--- DATA BLOCK ---
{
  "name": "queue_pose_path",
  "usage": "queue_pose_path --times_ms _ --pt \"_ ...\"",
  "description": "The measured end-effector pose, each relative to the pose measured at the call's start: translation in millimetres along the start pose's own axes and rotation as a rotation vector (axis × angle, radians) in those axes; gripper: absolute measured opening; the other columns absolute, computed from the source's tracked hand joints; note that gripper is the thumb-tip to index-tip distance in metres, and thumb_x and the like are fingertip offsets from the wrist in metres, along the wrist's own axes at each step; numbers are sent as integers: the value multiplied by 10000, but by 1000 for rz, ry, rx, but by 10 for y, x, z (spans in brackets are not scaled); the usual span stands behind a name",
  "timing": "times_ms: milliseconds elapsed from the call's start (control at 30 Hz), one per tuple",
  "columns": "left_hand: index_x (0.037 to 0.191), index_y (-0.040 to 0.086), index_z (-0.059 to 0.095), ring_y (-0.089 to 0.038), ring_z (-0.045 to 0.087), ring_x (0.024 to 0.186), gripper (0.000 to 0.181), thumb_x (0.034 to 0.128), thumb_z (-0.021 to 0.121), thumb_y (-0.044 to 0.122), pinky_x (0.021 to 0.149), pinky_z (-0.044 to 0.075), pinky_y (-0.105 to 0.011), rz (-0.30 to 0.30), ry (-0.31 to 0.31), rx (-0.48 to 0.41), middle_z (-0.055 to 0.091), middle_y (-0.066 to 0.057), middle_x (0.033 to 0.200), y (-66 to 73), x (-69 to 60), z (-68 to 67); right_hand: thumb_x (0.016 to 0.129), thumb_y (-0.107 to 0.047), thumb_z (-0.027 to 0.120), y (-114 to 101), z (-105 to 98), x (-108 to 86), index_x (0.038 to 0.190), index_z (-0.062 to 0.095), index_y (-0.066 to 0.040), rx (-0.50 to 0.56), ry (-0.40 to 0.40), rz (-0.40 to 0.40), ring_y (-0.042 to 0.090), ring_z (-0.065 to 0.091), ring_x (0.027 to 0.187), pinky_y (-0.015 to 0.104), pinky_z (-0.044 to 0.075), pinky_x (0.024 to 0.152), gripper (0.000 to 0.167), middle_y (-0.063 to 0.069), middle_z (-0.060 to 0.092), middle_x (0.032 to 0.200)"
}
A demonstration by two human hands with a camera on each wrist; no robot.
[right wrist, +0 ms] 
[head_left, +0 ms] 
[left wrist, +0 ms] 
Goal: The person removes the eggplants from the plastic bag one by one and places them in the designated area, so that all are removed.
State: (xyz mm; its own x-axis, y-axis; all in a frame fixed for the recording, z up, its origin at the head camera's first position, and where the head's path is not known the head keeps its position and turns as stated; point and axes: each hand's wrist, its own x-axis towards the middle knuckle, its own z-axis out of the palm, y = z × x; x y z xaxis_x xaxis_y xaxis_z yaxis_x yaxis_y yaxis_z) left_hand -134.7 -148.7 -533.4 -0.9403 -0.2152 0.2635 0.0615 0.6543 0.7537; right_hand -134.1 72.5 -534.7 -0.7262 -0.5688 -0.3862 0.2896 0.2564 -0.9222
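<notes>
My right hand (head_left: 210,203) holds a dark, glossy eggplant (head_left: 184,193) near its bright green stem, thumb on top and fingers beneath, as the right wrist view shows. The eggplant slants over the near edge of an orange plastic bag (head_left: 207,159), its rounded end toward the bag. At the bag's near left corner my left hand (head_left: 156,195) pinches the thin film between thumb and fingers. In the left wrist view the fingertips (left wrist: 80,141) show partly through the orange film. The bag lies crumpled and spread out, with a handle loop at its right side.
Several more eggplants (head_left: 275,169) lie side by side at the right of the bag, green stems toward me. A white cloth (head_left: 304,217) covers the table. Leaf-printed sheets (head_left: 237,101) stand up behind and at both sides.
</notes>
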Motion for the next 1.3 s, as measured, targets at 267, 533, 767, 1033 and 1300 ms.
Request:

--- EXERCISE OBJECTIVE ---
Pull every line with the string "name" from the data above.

--- REPLY ---
  "name": "queue_pose_path",
  "description": "The measured end-effector pose, each relative to the pose measured at the call's start: translation in millimetres along the start pose's own axes and rotation as a rotation vector (axis × angle, radians) in those axes; gripper: absolute measured opening; the other columns absolute, computed from the source's tracked hand joints; note that gripper is the thumb-tip to index-tip distance in metres, and thumb_x and the like are fingertip offsets from the wrist in metres, along the wrist's own axes at each step; numbers are sent as integers: the value multiplied by 10000, but by 1000 for rz, ry, rx, but by 10 for y, x, z (spans in brackets are not scaled); the usual span stands behind a name",

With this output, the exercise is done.